What to produce: All the data must be output exactly as given.

Data provided:
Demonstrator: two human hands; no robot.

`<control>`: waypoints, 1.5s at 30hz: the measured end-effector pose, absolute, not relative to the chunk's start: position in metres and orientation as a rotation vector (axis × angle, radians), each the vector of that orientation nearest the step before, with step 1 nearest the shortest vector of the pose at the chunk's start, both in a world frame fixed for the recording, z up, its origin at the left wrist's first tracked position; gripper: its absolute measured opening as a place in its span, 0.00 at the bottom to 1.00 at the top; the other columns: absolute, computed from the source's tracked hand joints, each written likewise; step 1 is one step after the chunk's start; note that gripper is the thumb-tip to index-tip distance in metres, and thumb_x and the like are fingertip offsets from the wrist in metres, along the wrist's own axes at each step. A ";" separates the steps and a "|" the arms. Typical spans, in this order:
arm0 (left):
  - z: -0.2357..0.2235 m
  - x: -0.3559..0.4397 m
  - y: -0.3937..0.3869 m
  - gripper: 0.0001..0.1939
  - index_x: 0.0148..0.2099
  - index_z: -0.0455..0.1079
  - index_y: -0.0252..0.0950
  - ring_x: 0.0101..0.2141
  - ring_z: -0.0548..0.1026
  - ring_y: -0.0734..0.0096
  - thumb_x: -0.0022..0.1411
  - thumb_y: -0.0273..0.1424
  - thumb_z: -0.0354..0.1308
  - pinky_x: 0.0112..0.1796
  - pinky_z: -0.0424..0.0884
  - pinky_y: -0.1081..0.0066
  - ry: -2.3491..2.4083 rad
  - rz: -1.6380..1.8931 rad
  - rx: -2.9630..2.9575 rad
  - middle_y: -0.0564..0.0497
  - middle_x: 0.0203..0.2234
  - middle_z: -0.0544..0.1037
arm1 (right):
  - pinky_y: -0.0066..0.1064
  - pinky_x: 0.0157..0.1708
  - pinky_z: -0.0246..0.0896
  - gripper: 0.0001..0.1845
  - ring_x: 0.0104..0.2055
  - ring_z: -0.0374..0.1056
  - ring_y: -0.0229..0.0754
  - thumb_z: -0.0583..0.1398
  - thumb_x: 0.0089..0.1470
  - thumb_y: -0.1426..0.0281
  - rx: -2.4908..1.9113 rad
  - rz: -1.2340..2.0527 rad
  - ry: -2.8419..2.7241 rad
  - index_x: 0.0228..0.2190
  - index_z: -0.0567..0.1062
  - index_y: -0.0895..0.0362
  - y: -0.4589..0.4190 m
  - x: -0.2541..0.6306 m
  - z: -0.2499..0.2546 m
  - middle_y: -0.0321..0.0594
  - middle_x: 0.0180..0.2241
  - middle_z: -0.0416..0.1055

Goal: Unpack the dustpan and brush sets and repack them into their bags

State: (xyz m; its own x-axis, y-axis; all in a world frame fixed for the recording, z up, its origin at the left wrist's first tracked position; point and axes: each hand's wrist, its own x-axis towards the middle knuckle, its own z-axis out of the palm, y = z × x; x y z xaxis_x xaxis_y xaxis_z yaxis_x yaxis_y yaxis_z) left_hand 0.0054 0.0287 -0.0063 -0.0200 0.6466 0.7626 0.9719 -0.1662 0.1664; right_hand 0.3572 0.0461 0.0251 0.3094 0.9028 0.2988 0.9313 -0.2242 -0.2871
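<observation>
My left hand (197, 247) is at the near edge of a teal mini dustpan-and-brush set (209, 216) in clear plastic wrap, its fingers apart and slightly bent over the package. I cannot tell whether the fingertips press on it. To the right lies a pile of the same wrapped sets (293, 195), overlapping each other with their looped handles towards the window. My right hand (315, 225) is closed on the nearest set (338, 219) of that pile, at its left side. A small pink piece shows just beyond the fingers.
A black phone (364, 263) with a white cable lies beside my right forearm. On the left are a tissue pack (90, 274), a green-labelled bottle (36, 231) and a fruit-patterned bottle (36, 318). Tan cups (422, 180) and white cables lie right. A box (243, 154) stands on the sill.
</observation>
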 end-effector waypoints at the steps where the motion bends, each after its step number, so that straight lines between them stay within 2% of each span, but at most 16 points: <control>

Answer for this exercise:
Demonstrator: two human hands; no robot.

`<control>`: waypoints, 1.5s at 30hz: the measured end-effector pose, absolute, not relative to the chunk's start: position in metres and orientation as a rotation vector (axis × angle, radians), each the vector of that orientation nearest the step before, with step 1 nearest the shortest vector of the pose at the chunk's start, both in a world frame fixed for the recording, z up, its origin at the left wrist's first tracked position; gripper: its absolute measured opening as a place in its span, 0.00 at the bottom to 1.00 at the top; the other columns: absolute, computed from the source's tracked hand joints, each written likewise; step 1 is one step after the chunk's start; note that gripper is the thumb-tip to index-tip distance in metres, and thumb_x and the like are fingertip offsets from the wrist in metres, along the wrist's own axes at each step. A ";" separates the steps and a "|" the arms. Typical spans, in this order:
arm0 (left):
  - z: -0.2357..0.2235 m
  - x: -0.3559..0.4397 m
  - y: -0.3937..0.3869 m
  - gripper: 0.0001..0.1939
  - index_x: 0.0148..0.2099
  - index_z: -0.0455..0.1079
  - index_y: -0.0252..0.0950
  - ring_x: 0.0101..0.2141
  - ring_z: -0.0548..0.1026
  - ring_y: -0.0734..0.0096
  - thumb_x: -0.0022..0.1411
  - thumb_y: -0.0273..0.1424
  - thumb_z: -0.0354..0.1308
  - pinky_x: 0.0112..0.1796
  - pinky_z: -0.0424..0.0884
  - pinky_y: -0.1081..0.0066
  - ry: -2.3491..2.4083 rad
  - rz: -1.6380..1.8931 rad
  - rx: -2.9630..2.9575 rad
  - middle_y: -0.0564..0.0497
  - middle_x: 0.0203..0.2234
  - middle_z: -0.0544..0.1037
arm1 (right):
  - pinky_y: -0.0066..0.1064
  - pinky_x: 0.0157..0.1708
  - pinky_z: -0.0246..0.0896
  - gripper: 0.0001..0.1845
  - ring_x: 0.0104..0.2055
  - ring_z: -0.0374..0.1056
  - ring_y: -0.0229..0.0754
  - thumb_z: -0.0583..0.1398
  - thumb_x: 0.0089..0.1470
  - thumb_y: -0.1426..0.0281
  - rx: -2.4908..1.9113 rad
  - rz: -1.2340..2.0527 rad
  - ry: -2.8419..2.7241 rad
  - index_x: 0.0228..0.2190
  - index_z: -0.0567..0.1062
  - index_y: -0.0895..0.0362
  - y: -0.4589..0.4190 m
  - x: -0.2541..0.6306 m
  - z: -0.2499..0.2546 m
  - middle_y: -0.0321..0.0594
  - middle_x: 0.0180..0.2241
  - middle_z: -0.0416..0.1055

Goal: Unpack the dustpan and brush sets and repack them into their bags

State: (xyz m; its own x-axis, y-axis; all in a world frame fixed for the recording, z up, its origin at the left wrist's first tracked position; point and axes: each hand's wrist, its own x-axis towards the middle knuckle, its own z-axis out of the palm, y = z × x; x y z xaxis_x xaxis_y xaxis_z yaxis_x yaxis_y yaxis_z) left_hand 0.0054 0.0287 -0.0063 -0.0200 0.6466 0.7626 0.9719 -0.1662 0.1664; right_hand 0.3572 0.0461 0.0251 0.3094 0.9028 0.2988 0.9313 -0.2242 -0.2871
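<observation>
My left hand (197, 247) is at the near edge of a teal mini dustpan-and-brush set (209, 216) in clear plastic wrap, its fingers apart and slightly bent over the package. I cannot tell whether the fingertips press on it. To the right lies a pile of the same wrapped sets (293, 195), overlapping each other with their looped handles towards the window. My right hand (315, 225) is closed on the nearest set (338, 219) of that pile, at its left side. A small pink piece shows just beyond the fingers.
A black phone (364, 263) with a white cable lies beside my right forearm. On the left are a tissue pack (90, 274), a green-labelled bottle (36, 231) and a fruit-patterned bottle (36, 318). Tan cups (422, 180) and white cables lie right. A box (243, 154) stands on the sill.
</observation>
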 end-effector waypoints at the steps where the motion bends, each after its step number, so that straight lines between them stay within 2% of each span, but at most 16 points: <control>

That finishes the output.